Consistency of Opinion, Not Belief
Over at Reason Magazine this morning, A. Barton Hinkle has a few things to say about the consistency of opinion. He starts by mentioning one of the favority punching bags of the liberal establishment: Dick Cheney.
And therein was Cheney’s ethical rationale: Individual rights and constitutional rules might be important, but saving lives was more important by far. As David Addison, Cheney’s chief of staff, once insisted when the Office of Legal Counsel was threatening to withhold approval of one counterterrorism program: “If you rule that way, the blood of the hundred thousand people who die in the next attack will be on your hands.”
To liberals, this was absolute hogwash. The threat of a terrorist attack—even one as horrific as 9/11—did not justify the manifold constitutional affronts, from warrantless wiretapping to demanding library patrons’ records under the Patriot Act, that the Bush administration was committing. Yes, saving lives was important—but not at the expense of civil liberties and constitutional law.
All of that, however, was before Aurora.
Making a case for gun control, he argues, is precisely following the argument of Mr. Cheney. The rights of millions of law-abiding gun owners are nothing compared to the potential victims of a few whack-jobs who choose to use guns (instead of fertilizer trucks, airplanes, etc.). And what’s the reasoning?
Answer: Because—just like conservatives who favor profiling—they consider some rights important and others not.
When the Supreme Court upheld the habeas corpus rights of alleged enemy combatants in Boumediene v. Bush, The New York Times lavished praise on its “stirring defense” of “human decency” and a “cherished right . . . so central to the American legal system that it has its own clause in the Constitution.” Two years later, when the court upheld an individual right to keep and bear arms under the Second Amendment (another “clause in the Constitution,” you might say) The Times struck a far different tone. Citing the thousands of lives lost to gun violence, it wrote: “The arguments that led to Monday’s decision undermining Chicago’s [handgun ban] were infuriatingly abstract, but the results will be all too real and bloody.”

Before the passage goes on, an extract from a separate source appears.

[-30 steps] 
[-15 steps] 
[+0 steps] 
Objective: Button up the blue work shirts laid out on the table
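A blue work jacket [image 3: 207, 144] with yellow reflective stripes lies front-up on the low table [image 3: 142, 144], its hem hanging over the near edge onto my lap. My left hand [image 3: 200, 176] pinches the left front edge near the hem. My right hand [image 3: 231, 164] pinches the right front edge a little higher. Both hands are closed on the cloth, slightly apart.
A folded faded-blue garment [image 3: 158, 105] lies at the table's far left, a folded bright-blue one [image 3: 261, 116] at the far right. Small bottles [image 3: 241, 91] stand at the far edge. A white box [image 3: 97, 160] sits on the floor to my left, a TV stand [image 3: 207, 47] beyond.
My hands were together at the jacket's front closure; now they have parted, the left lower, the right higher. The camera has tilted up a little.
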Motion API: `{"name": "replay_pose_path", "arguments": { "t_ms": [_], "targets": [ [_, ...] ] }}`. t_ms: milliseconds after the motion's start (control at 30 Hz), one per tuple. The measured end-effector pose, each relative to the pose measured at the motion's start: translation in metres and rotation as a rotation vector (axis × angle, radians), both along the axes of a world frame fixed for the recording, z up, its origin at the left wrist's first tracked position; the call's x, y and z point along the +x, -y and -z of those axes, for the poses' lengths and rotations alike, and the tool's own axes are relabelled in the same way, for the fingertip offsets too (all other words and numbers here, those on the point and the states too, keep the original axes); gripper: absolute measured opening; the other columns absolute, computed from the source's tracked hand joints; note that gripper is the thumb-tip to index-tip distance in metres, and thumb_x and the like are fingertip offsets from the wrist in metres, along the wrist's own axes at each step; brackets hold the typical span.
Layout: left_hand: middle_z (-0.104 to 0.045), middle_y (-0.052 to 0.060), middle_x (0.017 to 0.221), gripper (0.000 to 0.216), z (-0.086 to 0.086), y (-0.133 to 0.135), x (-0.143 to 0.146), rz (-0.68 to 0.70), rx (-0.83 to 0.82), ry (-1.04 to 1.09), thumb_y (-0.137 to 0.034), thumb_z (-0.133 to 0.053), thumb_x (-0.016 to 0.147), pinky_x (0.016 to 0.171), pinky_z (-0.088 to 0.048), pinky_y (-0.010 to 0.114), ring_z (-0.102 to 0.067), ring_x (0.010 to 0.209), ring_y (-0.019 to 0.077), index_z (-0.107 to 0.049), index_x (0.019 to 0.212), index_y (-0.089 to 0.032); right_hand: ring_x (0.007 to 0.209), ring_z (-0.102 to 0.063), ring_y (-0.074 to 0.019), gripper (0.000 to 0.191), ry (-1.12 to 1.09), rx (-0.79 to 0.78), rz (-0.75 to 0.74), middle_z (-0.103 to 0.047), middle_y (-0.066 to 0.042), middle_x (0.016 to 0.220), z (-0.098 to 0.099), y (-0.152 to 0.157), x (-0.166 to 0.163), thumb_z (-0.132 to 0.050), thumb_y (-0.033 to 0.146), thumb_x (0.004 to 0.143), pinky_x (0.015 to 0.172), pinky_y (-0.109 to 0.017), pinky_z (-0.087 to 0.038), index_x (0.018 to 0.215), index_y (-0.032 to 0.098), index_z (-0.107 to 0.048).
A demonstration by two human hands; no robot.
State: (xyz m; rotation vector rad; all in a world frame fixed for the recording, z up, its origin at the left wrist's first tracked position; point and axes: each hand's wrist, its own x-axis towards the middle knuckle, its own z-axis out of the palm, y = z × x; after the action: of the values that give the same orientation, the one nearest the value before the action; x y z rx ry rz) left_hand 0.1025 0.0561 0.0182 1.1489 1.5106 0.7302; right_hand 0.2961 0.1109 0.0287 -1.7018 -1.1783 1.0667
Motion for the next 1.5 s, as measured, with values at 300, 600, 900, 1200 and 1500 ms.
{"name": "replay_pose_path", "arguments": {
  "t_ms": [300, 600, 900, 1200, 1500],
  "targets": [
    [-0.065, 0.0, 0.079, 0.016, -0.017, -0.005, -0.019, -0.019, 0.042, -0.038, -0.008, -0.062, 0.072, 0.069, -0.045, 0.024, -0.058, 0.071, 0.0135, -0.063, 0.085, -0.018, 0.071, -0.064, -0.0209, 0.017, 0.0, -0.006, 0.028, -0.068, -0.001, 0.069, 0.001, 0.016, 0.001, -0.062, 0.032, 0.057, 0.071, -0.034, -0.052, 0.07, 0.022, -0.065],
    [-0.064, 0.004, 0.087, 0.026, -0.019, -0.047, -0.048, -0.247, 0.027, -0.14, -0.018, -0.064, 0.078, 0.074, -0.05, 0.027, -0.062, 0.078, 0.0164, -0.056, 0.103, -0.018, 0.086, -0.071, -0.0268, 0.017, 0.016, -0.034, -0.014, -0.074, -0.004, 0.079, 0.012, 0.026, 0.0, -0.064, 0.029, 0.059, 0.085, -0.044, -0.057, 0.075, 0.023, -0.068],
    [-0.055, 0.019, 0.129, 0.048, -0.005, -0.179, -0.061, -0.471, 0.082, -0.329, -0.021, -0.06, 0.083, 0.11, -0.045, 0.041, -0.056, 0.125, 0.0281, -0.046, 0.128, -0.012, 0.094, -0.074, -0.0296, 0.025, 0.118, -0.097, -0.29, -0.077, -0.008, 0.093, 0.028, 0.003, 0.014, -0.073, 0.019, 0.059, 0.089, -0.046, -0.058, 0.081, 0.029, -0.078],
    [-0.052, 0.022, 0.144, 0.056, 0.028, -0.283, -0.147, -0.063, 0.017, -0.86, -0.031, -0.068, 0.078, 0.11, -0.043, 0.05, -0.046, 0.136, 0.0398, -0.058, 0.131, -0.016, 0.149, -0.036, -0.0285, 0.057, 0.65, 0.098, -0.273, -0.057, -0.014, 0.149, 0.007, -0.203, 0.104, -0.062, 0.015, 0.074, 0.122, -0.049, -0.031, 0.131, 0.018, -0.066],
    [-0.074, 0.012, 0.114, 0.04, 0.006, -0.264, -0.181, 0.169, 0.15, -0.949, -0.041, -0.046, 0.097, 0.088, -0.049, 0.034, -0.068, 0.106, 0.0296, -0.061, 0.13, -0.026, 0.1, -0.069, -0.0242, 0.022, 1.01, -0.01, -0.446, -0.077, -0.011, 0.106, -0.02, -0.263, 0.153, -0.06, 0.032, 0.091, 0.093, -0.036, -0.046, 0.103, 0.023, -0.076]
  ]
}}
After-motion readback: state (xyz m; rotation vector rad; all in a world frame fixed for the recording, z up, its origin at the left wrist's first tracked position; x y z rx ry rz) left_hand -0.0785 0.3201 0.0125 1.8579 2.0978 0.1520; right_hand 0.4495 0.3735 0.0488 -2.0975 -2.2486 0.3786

I can’t claim to be pure in this either, so I’m not even going to try. That said, I do spend a lot of time looking at my opinions and strategies to see if they’re consistent with my basic beliefs and motivations. If I vector to pursuing freedom in certain areas (such as gun ownership), how do I rationalize preventing freedoms in other areas (such as gambling, or strip clubs)? I’d note that any inconsistency does not stop me from voting my conscience. Since I lean more Chick-fil-A than I do DNC platform on certain issues, you can probably expect that my voting record would lean that way as well… I can’t stop settled law, though, and I don’t want to restrict what is otherwise legal behavior even if I’ll seek to change the law through my vote.
One thing I’ll say, though, is that I’m not confused about my belief. And that sets my opinion and how I argue my side. I wonder at the underpinnings of the other side (both liberal and conservative) that focuses on a specific opinion without evidencing a belief that drives it. So much of what we see in an opinion is just the surface profile of the personal iceberg. If the surface is scattered in a million directions, what of the underlying moral compass?